Please find every line of the listing below where "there" occurs and copy it.

===== Recorded information

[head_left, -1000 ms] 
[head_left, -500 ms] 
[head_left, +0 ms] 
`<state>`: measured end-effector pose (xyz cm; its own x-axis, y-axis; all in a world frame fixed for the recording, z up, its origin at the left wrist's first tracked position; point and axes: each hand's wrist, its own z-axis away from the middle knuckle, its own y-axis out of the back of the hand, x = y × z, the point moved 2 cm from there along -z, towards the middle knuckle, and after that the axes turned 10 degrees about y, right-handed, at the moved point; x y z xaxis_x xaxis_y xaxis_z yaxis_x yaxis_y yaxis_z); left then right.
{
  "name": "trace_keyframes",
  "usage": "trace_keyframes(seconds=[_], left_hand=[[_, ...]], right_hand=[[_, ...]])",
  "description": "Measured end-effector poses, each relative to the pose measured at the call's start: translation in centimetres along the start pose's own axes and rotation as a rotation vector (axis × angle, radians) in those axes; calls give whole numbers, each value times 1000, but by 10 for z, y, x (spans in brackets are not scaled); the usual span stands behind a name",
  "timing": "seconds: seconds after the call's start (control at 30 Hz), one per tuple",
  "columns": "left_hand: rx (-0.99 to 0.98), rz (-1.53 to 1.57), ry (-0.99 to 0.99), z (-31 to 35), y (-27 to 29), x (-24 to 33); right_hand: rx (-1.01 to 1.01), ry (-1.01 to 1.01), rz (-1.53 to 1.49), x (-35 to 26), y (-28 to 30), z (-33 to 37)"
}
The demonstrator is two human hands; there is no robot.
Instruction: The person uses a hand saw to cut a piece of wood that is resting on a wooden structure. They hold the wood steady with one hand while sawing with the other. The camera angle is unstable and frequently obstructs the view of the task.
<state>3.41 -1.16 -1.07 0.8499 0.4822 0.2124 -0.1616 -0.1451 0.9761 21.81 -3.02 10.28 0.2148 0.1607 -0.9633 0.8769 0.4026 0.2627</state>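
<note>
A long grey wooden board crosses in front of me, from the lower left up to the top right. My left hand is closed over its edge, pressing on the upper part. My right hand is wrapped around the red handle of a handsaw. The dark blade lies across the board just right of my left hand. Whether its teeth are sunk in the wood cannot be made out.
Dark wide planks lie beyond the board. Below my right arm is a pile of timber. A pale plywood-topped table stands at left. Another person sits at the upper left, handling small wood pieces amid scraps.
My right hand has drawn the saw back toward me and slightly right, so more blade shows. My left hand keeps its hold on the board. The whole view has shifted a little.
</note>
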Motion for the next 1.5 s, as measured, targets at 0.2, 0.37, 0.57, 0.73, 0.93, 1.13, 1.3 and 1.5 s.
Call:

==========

Result →
`<state>`: measured end-effector pose (xyz cm; its own x-axis, y-axis; all in a world frame fixed for the recording, z up, its origin at the left wrist's first tracked position; point and axes: each hand's wrist, its own z-axis away from the middle knuckle, its own y-axis out of the back of the hand, x = y × z, the point moved 2 cm from there along -z, towards the middle knuckle, and after that the axes turned 10 degrees about y, right-handed, at the moved point; x y z xaxis_x xaxis_y xaxis_z yaxis_x yaxis_y yaxis_z); left then right.
The demonstrator is two human hands; there is no robot.

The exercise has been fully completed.